TrendMD’s collaborative filtering engine improves clickthrough rates 272% compared to standard ‘similar article’ algorithm in A/B trial

Whenever we listen to music, watch videos or make purchases online, websites such as Spotify, Netflix and Amazon use sophisticated algorithms to suggest additional items which may be of interest. Scholarly publishers can benefit from the same approach.

One simple form of recommendation is to look for the items which share most similarity - based on shared keywords, tags or semantic classifications. In scholarly publishing, this works well as a means to cluster articles together into highly related groups.
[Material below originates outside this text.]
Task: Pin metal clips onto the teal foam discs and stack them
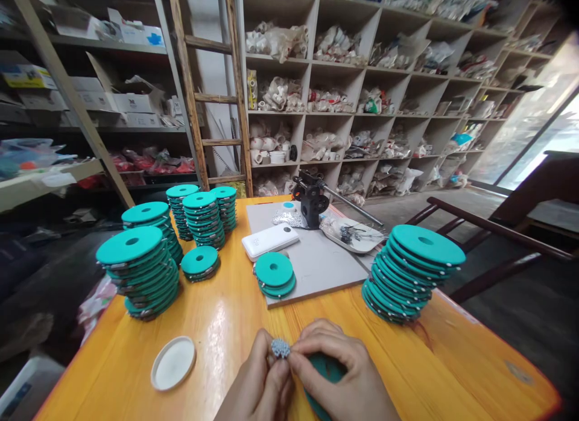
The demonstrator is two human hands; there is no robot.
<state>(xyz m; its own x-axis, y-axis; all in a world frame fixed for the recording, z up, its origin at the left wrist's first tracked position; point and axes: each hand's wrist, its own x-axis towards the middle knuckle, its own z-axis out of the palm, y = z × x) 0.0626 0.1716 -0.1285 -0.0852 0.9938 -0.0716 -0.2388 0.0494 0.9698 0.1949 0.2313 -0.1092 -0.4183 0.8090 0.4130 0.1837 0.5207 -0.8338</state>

PubMed’s similar articles feature is a popular example of this approach, and works well for readers wishing to explore a particular area in depth.

However, it is clear that the most useful further reading links are not always the most semantically related. Indeed if articles are too closely related, there may be diminishing returns from discovering more articles in precisely the same niche. By analogy, if I’ve just bought a coffee maker, I probably don’t want to buy another coffee maker, but I may well be interested in buying coffee beans, or descaler.

Collaborative filtering is a powerful way to improve recommendations, identifying this type of correlations through the analysis of anonymized click data. TrendMD makes heavy use of collaborative filtering to optimize its recommendations, ensuring that the articles shown by the TrendMD widget are those predicted to be most useful, based on the pattern of previous click data.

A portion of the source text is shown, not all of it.